4. Es ist eine Ausrede, auf das Mitmachen aller warten zu wollen. Ein jeder wische vor der eigenen Haustüre. Aber die Treibhausgasrechnungen nach Ländern ist an und für sich ein Unsinn, denn in der globalisierten Wirtschaft werden die Gase auch in unserem Namen in China ausgestossen, für die Produkte, die wir von dort importieren. Das chinesische Wachstum ist übrigens von uns gemacht, weil wir unsere Industrien dorthin verlagern. Die Klimagase verbreiten sich innert 6 Monaten weltweit in einer Atmosphäre, die keine Grenzen kennt.
5. Wachstum ist der Kern und die Ursache aller Umweltprobleme. Niemand hat die Vernunft und den Mut, dieses heisse Eisen anzufassen. Jedes Kind versteht, dass man auf einer begrenzten Welt nicht immer weiterwachsen kann. Nur die Meinungsführer-Innen in Wirtschaft und Politik haben das noch nocht verstanden.
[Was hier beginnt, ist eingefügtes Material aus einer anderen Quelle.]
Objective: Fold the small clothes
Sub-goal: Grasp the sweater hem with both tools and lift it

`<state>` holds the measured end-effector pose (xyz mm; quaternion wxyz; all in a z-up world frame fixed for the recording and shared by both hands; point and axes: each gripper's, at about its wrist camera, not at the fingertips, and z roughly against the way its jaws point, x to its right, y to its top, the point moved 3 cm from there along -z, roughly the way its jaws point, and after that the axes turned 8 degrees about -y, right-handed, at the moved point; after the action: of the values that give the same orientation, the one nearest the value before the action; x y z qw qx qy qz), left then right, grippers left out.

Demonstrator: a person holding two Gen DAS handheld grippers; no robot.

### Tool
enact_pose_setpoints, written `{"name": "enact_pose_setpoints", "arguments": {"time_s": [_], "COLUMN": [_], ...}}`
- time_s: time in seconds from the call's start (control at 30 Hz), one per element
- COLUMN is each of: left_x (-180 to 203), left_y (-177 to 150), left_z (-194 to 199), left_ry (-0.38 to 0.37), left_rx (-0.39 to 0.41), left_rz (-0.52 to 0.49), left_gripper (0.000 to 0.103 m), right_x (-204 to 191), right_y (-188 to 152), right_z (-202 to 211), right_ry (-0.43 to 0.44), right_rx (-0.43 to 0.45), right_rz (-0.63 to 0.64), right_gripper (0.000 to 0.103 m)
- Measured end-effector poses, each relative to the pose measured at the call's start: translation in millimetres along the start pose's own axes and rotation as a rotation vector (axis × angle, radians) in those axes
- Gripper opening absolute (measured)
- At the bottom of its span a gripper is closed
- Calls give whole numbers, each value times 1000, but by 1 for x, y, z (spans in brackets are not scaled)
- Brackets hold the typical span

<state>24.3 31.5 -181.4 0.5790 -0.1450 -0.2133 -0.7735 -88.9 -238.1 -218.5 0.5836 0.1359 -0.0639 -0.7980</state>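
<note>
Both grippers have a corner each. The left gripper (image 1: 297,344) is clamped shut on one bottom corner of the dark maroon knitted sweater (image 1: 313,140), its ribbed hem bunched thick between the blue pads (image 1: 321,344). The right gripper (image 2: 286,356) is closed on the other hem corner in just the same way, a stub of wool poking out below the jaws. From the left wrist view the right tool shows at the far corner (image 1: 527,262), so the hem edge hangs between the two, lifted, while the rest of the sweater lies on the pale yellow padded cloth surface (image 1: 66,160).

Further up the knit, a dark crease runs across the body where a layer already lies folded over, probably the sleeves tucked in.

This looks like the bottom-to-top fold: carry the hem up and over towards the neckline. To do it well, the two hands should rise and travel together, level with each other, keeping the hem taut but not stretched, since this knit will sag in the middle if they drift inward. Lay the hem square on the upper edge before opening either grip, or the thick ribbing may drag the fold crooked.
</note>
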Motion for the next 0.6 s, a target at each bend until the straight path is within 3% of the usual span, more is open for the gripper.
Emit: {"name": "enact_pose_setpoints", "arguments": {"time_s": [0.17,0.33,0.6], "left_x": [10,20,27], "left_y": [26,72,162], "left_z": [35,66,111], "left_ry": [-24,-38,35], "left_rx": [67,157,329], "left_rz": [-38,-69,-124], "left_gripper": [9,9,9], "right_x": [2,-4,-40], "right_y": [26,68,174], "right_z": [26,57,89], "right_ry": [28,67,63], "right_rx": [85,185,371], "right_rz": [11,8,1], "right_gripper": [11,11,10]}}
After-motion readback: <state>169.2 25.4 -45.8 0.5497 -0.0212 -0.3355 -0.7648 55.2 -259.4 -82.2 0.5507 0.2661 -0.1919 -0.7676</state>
6. Die einzig wirklich wirksame Möglichkeit, eine weitere Klimaerwärmung vorzubeugen, ist eine Umstrukturierung unserer Wirtschaft hin zu lokaler Herstellung von langlebigen Gütern, die wir wirklich brauchen. Und die Geschwindigkeiten müssen allgemein stark reduziert werden. Schätzungsweise 90 Prozent aller Personen- und Warentransporte können wegfallen und der damit verbundene Energie- und Rohstoffbedarf eliminiert werden. Die Arbeitslosigkeit wird verschwinden weil wir wieder vieles von Hand machen werden. Natürlich bedeutet das eine gewaltige Arbeit. Aber unser Technikzeitalter wird sowieso bald zu Ende kommen, weil uns die Ressourcen ausgehen - die Treibstoffe, das Land, das Trinkwasser, der Artenvielfalt. Ein Anhalten und Zurückbuchstabieren ist sowieso dringendst nötig wegen der fortschreitenden Umweltverschmutzung und Überbeansprüchung der Natur.
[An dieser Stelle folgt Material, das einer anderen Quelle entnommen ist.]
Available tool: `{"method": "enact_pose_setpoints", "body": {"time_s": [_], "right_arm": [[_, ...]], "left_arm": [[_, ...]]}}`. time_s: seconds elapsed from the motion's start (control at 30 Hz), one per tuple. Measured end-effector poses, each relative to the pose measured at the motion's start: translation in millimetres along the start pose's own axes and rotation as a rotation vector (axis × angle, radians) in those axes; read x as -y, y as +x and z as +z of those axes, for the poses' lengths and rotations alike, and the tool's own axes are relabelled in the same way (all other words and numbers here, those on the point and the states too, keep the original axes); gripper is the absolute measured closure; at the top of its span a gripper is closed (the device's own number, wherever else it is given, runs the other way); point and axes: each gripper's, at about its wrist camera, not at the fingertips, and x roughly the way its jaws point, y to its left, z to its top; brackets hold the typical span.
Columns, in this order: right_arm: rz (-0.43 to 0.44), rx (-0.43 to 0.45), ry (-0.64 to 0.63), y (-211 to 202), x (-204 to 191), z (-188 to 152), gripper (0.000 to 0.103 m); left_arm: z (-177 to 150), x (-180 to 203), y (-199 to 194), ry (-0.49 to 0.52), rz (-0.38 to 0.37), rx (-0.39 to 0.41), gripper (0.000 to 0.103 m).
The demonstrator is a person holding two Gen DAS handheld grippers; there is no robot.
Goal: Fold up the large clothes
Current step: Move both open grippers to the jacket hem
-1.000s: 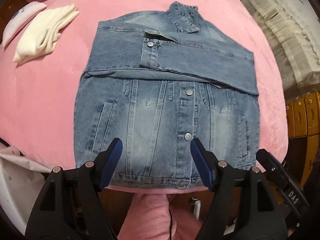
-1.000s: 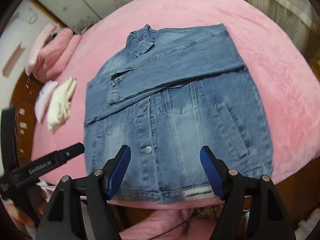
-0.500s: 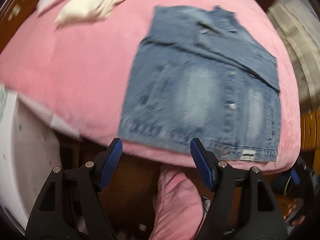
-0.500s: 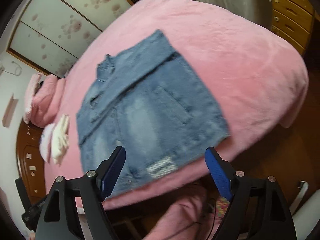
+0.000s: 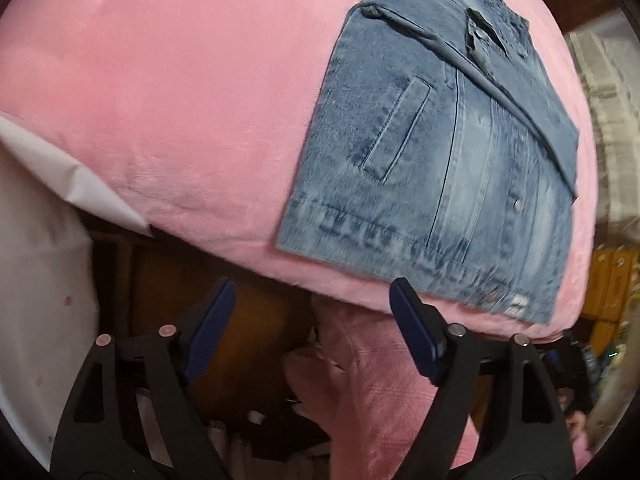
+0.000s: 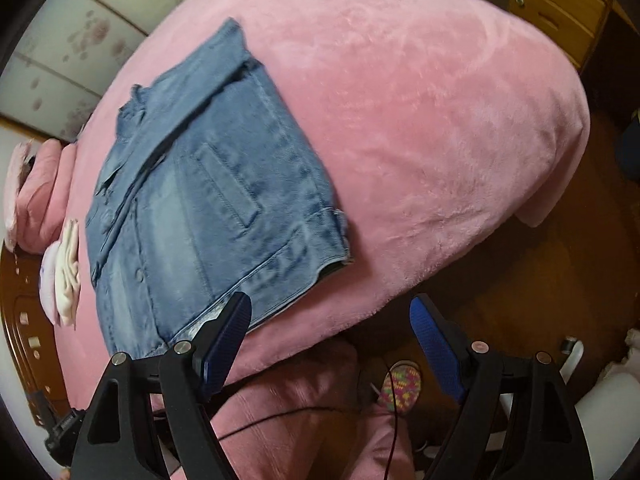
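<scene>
You have swung both tools apart toward the denim jacket's (image 5: 448, 168) hem corners on the pink bed (image 5: 180, 100); left tool (image 5: 312, 334) is opening, right tool (image 6: 330, 338) gapes, both empty.

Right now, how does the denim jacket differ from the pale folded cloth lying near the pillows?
The denim jacket is blue and large, spread flat with a sleeve folded across its chest; the pale folded cloth is cream and far smaller, already a compact bundle. The jacket lies by the bed's near edge; the cloth sits farther up, beside the pink pillows. Both rest on the pink blanket.
</scene>
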Motion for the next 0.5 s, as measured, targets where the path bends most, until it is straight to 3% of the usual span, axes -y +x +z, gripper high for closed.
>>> {"method": "enact_pose_setpoints", "body": {"time_s": [0.17, 0.37, 0.5], "right_arm": [[0.018, -0.050, 0.137, 29, 19, 18, 0.020], [0.024, -0.085, 0.305, 60, 39, 29, 0.021], [0.053, -0.054, 0.342, 69, 39, 34, 0.022]], "left_arm": [[33, -13, 33, -0.114, -0.085, -0.105, 0.021], [59, -19, 70, -0.079, 0.016, -0.182, 0.021], [70, -24, 94, -0.081, 0.013, -0.242, 0.021]]}}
7. Wir sollten die nächste Runde des Kyotoprotokolls vergessen und uns allererst darauf konzentrieren, was eigentlich mit der heutigen Runde nicht geklappt hat. Die Reduktionsziele müssen viel höher gesteckt werden und die Massnahmen ganz grundsätzlich überdacht. Dazu sollte man auch die Konferenzabgeordneten auswechseln. Die Wachstumsgläubige Ökonomen müssen durch Wissenschaftler ersetzt werden. Dann haben wir eine bessere Chance, zu wirksamen Ergebnissen zu gelangen.